Measurement-Induced Perturbations of Hausdorff Dimension in Quantum Paths
You-Wei Ding, Yen Chin Ong, Hao Xu
TL;DR
The paper addresses whether real measurement backaction alters the fractal geometry of quantum paths beyond Abbott et al.'s idealized result. It develops a framework where sequential position measurements are modeled with Gaussian meters, leading to a Lindblad-type master equation and a distinction between nonselective and selective evolution, the latter incorporating feedback to stabilize trajectories. Key findings show that nonselective measurements reduce the emergent Hausdorff dimension from $d=2$ toward smaller values as measurement strength increases, while selective evolution requires feedback to restore $d=2$ regardless of initial conditions, with the Abbott limit recovered for weak measurement ($D\to\infty$).

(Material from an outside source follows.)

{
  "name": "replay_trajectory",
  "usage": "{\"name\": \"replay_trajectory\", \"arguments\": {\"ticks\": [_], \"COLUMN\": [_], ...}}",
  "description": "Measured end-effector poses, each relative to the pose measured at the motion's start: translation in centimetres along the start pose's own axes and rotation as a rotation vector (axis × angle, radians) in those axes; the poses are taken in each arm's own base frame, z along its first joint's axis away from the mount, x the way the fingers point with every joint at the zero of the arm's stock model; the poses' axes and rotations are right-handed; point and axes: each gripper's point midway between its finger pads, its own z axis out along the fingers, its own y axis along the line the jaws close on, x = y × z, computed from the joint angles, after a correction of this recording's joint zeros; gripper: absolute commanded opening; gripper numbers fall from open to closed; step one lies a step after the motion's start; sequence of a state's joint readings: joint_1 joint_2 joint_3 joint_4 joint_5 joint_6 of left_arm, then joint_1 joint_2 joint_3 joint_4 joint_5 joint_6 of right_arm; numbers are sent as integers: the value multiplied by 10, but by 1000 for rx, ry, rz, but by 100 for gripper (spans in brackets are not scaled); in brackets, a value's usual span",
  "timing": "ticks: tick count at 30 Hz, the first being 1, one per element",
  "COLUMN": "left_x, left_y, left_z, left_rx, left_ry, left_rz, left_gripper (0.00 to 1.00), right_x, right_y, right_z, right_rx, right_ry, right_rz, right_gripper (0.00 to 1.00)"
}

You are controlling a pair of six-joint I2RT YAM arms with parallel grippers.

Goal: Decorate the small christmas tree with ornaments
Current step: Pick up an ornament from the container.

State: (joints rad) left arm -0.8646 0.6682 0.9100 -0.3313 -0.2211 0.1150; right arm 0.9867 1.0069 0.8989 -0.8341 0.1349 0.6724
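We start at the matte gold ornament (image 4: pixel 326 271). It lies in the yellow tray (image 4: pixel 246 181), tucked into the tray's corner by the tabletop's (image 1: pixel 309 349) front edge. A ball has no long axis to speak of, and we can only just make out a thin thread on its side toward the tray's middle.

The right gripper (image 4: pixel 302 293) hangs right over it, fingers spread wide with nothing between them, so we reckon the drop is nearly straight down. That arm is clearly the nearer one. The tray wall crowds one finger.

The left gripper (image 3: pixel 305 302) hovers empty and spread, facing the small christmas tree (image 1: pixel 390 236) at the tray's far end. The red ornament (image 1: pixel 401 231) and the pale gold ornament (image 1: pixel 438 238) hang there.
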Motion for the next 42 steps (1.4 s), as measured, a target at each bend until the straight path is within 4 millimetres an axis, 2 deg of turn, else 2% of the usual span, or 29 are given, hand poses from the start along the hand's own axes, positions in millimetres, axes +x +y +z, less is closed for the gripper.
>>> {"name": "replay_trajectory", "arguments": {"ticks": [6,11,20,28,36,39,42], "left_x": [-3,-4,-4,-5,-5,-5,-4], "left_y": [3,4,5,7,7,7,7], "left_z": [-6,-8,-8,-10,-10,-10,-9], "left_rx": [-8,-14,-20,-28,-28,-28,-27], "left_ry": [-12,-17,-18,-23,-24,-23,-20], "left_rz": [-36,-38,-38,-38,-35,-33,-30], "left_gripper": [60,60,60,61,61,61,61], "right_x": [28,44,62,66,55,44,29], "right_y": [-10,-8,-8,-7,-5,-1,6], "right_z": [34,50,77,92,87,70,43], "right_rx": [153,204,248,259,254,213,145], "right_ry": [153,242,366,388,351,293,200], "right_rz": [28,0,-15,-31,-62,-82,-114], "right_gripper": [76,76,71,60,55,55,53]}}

The work provides a realistic link between quantum fractality and detector physics, quantifying how detectors reshape spacetime statistics at quantum scales and suggesting avenues to connect these ideas with quantum gravity and relativistic detector theories.
Abstract
In a seminal paper, Abbott et al. analyzed the relationship between a particle's trajectory and the resolution of position measurements performed by an observer at fixed time intervals. They predicted that quantum paths exhibit a universal Hausdorff dimension that transitions from $d=2$ to $d=1$ as the momentum of the particle increases. However, although measurements were assumed to occur at intervals of time, the calculations only involved evaluating the expectation value of operators for the free evolution of wave function within a single interval, with no actual physical measurements performed. In this work we investigate how quantum measurements alter the fractal geometry of quantum particle paths. By modelling sequential measurements using Gaussian wave packets for both the particle and the apparatus, we reveal that the dynamics of the measurement change the roughness of the path and shift the emergent Hausdorff dimension towards a lower value in nonselective evolution. For selective evolution, feedback control forces must be introduced to counteract stochastic wave function collapse, stabilising trajectories and enabling dimensionality to be tuned. When the contribution of the measurement approaches zero, our result reduces to that of Abbott et al. Our work can thus be regarded as a more realistic formulation of their approach, and it connects theoretical quantum fractality with measurement physics, quantifying how detectors reshape spacetime statistics at quantum scales.